Mr. Malthus here creeps on. He first spoke of a number of individuals as having a certain sum given them. He now includes every labouring man in the kingdom. Because if we were to give five shillings a day to five hundred thousand men, the remaining five hundred thousand might be the worse for it, therefore he would have us suppose that the same or greater mischiefs would follow from giving the same sum to the whole number, or in fact from doing away that very inequality, which was the only source of the mischief. To suppose that we can allow five shillings a-day to five hundred, or ten hundred thousand people without retrenching from our own superfluities, or that we can distribute our own patents among others without diminishing our own number, is one of those perversities which I shall not attempt to answer. If the labourer with his three shillings extra is only able to purchase an ounce of meat, this will be an advantage to him. Let the rise be what it will, the rich man will evidently be less able to out-bid him than he is at present, and the rise can only be in proportion to his capacity to out-bid him. Besides, it is not to be supposed that his additional gains would all be laid out in meat, but in articles of trade, &c. which would be rendered cheaper by the neglect of the rich, or in proportion to the run upon provisions. To assert generally that increasing the wages of the poor does not give them a greater command over the necessaries of life, is as much as to say that if they were forced to work for nothing, and could get nothing to eat, this would lower the markets, and they would be much better off than they were before. It would be looked upon as an insult, rather than a consolation, to tell them that they ought to be contented with the cheapness of provisions, and to consider that allowing them any thing for their labour, would only raise the price of meat by enabling them to buy some of it to satisfy their hunger.
How things being cheap or dear, or how there being much or little to spare, proves that that much, or little will not be divided according to the ability of different people to pay for it, is beyond my comprehension. It is ridiculous. It is saying that the money of a poor man will not pass, even when he has it. If the poor in consequence of having more money, or being richer could not draw to themselves a greater portion of food, there could be no room for competition, nor for an increase in the price or the demand.

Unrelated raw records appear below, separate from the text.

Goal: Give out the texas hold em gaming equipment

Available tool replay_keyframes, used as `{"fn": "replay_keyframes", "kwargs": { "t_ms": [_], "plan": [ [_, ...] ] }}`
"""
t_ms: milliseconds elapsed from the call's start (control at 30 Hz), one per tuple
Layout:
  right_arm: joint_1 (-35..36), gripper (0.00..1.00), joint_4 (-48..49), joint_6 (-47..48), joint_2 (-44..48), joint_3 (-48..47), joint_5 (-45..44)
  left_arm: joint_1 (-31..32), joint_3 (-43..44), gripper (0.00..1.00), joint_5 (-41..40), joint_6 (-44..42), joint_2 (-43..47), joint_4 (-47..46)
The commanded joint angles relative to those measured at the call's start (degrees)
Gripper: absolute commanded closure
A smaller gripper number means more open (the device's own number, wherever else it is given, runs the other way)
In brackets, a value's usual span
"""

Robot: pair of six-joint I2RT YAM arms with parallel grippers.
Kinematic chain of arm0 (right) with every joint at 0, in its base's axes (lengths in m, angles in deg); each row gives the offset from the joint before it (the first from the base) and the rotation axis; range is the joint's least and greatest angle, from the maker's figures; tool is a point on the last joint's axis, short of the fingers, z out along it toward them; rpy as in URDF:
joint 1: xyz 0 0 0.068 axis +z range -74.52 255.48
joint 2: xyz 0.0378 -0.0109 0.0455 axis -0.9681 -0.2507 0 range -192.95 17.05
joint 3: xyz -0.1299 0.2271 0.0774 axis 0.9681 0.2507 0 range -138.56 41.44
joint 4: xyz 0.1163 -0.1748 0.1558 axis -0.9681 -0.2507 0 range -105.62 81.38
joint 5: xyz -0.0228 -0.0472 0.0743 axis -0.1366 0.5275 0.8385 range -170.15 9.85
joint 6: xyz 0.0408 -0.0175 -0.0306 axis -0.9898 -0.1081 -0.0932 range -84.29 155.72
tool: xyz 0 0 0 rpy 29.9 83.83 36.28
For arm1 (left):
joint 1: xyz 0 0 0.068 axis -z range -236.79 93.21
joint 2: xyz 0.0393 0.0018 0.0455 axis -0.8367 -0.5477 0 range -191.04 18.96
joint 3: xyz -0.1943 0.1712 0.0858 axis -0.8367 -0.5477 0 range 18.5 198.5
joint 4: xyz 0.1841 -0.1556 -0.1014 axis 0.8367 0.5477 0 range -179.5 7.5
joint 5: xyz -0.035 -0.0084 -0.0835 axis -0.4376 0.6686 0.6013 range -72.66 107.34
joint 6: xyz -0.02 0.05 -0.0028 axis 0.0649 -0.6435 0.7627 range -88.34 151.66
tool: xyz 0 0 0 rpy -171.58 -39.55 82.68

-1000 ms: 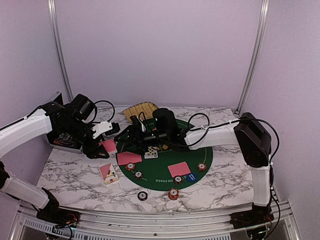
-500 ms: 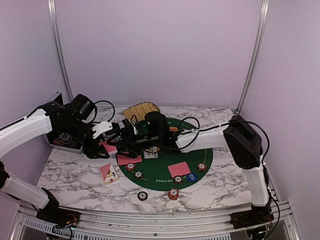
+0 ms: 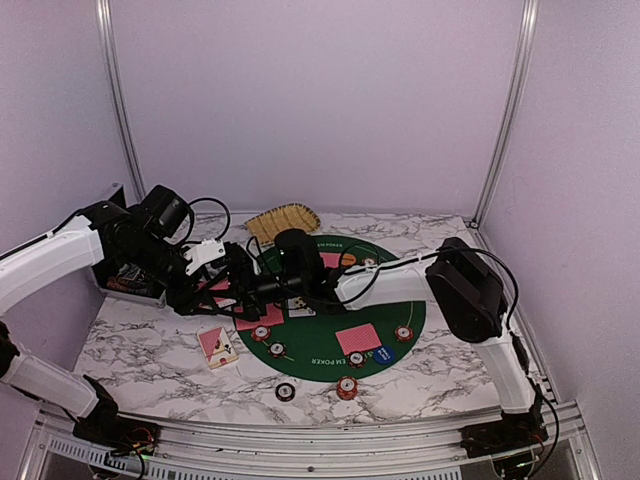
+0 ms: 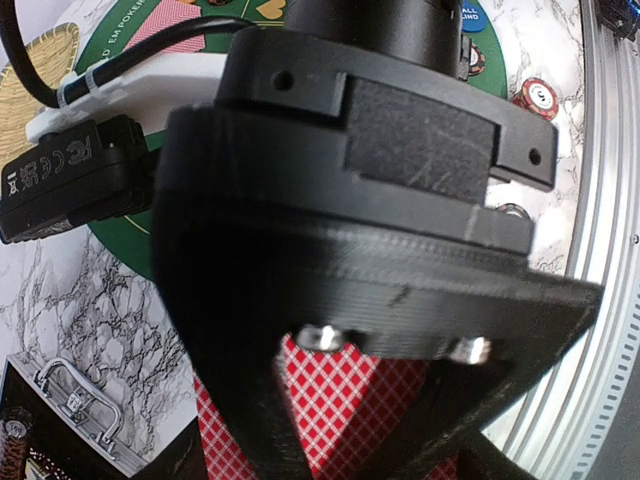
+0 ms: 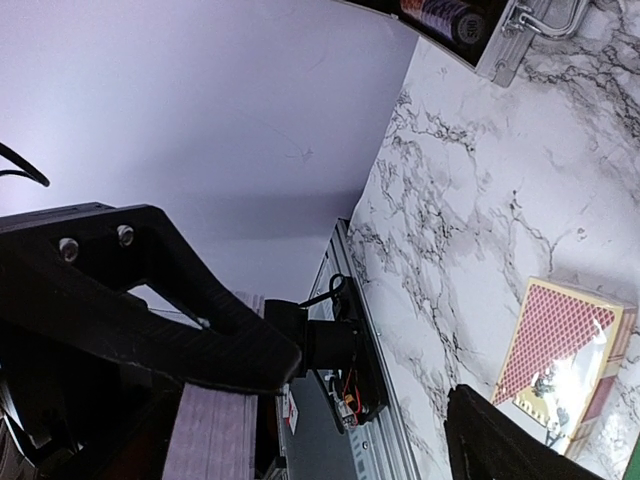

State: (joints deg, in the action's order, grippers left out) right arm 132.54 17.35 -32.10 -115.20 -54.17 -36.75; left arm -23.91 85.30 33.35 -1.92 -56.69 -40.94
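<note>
Red-backed cards point(image 4: 345, 415) are pinched in the left gripper point(image 3: 216, 288), which is clenched tight on them over the marble table point(image 3: 150, 350), just off the green mat's point(image 3: 405, 305) left edge. The right arm reaches farther left than a second ago. The right gripper point(image 3: 238, 290) is close against the left one, its fingers point(image 5: 150, 300) spread wide and grasping nothing.

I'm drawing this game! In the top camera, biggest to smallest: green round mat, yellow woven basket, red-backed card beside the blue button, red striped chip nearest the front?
1. green round mat
2. yellow woven basket
3. red-backed card
4. red striped chip
</note>
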Motion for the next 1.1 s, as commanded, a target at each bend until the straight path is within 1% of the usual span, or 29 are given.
{"fn": "replay_keyframes", "kwargs": {
  "t_ms": [0,100,167,267,367,733,800,1067],
  "plan": [
    [0.47,0.12,1.23,-1.99,-2.08,-3.98,1.18,-0.36,1.65,1.0,1.06,-0.07,0.11,1.1],
    [0.42,0.13,0.26,-2.1,-2.89,-4.89,1.51,-0.36,1.5,1.0,1.07,-0.08,0.23,1.05],
    [0.21,0.16,-0.37,-2.2,-3.01,-4.8,1.44,-0.36,1.36,1.0,0.98,-0.04,0.33,1.09],
    [-0.54,0.21,-0.86,-2.11,-2.4,-3.47,1.28,-0.39,1.01,1.0,0.74,-0.17,0.67,1.03],
    [-1.41,0.24,-1.33,-1.36,-1.09,-1.5,0.92,-0.36,0.94,1.0,0.73,-0.17,0.9,1.06],
    [-3.56,0.3,-4.74,3.38,4.35,3.63,-0.07,-0.37,1.05,1.0,0.86,0.03,0.9,1.02],
    [-3.76,0.32,-4.87,3.69,5.13,4.29,-0.07,-0.36,0.96,1.0,0.7,0.05,0.96,1.08],
    [-4.3,0.55,-4.53,5.04,8.25,6.23,0.28,-0.36,0.69,1.0,0.59,0.03,0.91,1.02]
  ]
}}
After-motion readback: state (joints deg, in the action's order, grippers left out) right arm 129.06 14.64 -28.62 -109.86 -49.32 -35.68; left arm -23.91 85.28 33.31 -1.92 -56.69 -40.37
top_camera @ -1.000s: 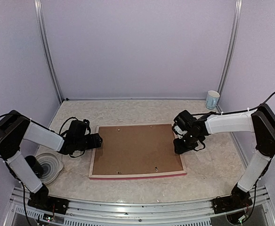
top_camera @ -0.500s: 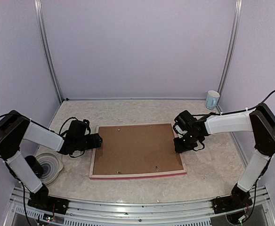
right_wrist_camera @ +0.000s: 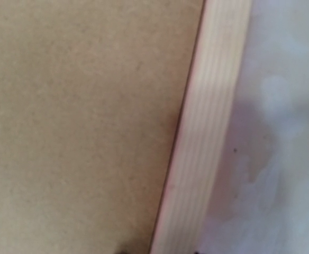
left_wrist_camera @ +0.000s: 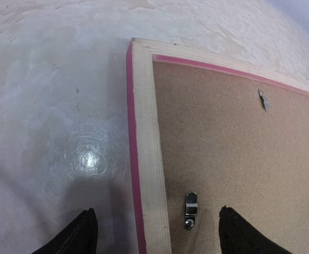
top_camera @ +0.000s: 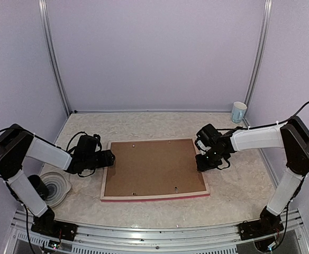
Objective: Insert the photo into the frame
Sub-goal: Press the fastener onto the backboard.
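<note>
Pink-edged frame [top_camera: 154, 197] face-down as before, left jaws wide apart over its rim, right jaws' state unclear.

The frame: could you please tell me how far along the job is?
Done: the frame lies face down, backing board in it; no photo visible. In hand: open left gripper straddles its left rail, right gripper at its right rail. Left: perhaps securing the clips.
</note>
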`<state>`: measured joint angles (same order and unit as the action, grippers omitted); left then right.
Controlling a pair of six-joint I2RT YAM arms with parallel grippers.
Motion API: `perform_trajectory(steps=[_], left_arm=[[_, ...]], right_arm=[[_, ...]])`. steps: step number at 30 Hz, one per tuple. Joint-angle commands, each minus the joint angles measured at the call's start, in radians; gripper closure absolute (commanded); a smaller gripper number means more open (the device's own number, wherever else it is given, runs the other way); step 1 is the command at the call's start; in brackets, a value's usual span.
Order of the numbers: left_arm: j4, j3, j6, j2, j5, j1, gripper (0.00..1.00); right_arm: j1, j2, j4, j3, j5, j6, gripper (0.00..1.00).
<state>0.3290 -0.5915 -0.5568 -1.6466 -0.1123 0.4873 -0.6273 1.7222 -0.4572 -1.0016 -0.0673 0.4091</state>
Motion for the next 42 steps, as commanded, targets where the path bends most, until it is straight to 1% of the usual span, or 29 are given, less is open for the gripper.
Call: perform_trajectory(steps=[1, 8, 12, 16, 19, 24, 28, 37, 42], left_arm=[[-0.006, 0.020, -0.012, 0.017, 0.004, -0.010, 0.22], [0.023, 0.055, -0.018, 0.077, -0.014, -0.019, 0.22], [0.054, 0.091, -0.020, 0.128, -0.024, -0.022, 0.22], [0.070, 0.102, -0.012, 0.155, -0.019, -0.026, 0.22], [0.051, 0.073, -0.001, 0.124, 0.003, -0.027, 0.21], [0.003, 0.027, 0.013, 0.050, 0.000, -0.027, 0.21], [-0.001, 0.017, 0.022, 0.033, -0.002, -0.028, 0.21], [0.011, 0.000, 0.041, 0.005, 0.009, -0.029, 0.22], [-0.001, -0.028, 0.046, -0.037, 0.014, -0.027, 0.22]], right_arm=[[0.009, 0.007, -0.025, 0.022, -0.024, -0.016, 0.72], [0.009, -0.007, -0.040, -0.003, -0.033, -0.022, 0.71], [0.010, -0.015, -0.031, -0.006, -0.027, -0.026, 0.68], [0.010, -0.032, -0.016, -0.008, -0.023, -0.038, 0.60], [0.009, -0.046, -0.003, -0.013, -0.029, -0.054, 0.55], [0.009, -0.056, 0.031, -0.019, -0.053, -0.088, 0.50], [0.009, -0.064, 0.062, -0.019, -0.083, -0.112, 0.49], [0.010, -0.078, 0.111, 0.037, -0.070, -0.128, 0.48], [0.009, -0.079, 0.122, 0.055, -0.063, -0.123, 0.48]])
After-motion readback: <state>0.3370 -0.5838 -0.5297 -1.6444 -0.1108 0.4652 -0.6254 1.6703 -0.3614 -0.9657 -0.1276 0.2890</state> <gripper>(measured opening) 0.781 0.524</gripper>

‘The poor who were assisted by their parishes had no reason whatever to complain of the high price of grain; because it was the excessiveness of this price, and this alone, which, by enforcing such a saving, left a greater quantity of corn, for the consumption of the lowest classes, which corn, the parish allowances enabled them to command.’ [Yet Mr. Malthus has just tried to persuade us, that the increased price of provisions, occasioned by the competition of the poor, does not enforce any retrenchment of the superfluities of the higher classes, or leave a greater quantity of corn, for the consumption of the lower classes.] ‘The greatest sufferers in the scarcity were undoubtedly the classes immediately above the poor; and these were in the most marked manner depressed by the excessive bounties given to those below them.’ [It is better that these classes should be depressed than those below them, because they can bear it better. Is it an argument that because the pressure of a scarcity does not fall directly upon those who can bear it best, viz. the very rich, that it should therefore fall upon those, who can bear it least, viz. on the very poor? Unless Mr. Malthus can contrive to starve some one, he thinks he does nothing.] ‘This distribution by giving to the poorer classes a command of food, so much greater than their degree of skill and industry entitled them to, in the actual circumstances of the country, diminished, exactly in the same proportion, that command over the necessaries of life, which the classes above them, by their superior skill and industry, would naturally possess.’ [Is a man then to starve on account of his want of skill? To tack industry to skill as if the lowest classes did not work the hardest is impudence indeed.] ‘And it may be a question, whether the degree of assistance which the poor received, and which prevented them from resorting to the use of those substitutes, which, in every other country, on such occasions, the great law of necessity teaches, was not more than overbalanced by the severity of the pressure on so large a body of people from the extreme high prices, and the permanent evil which must result from forcing so many persons on the parish, who before thought themselves almost out of the reach of want.’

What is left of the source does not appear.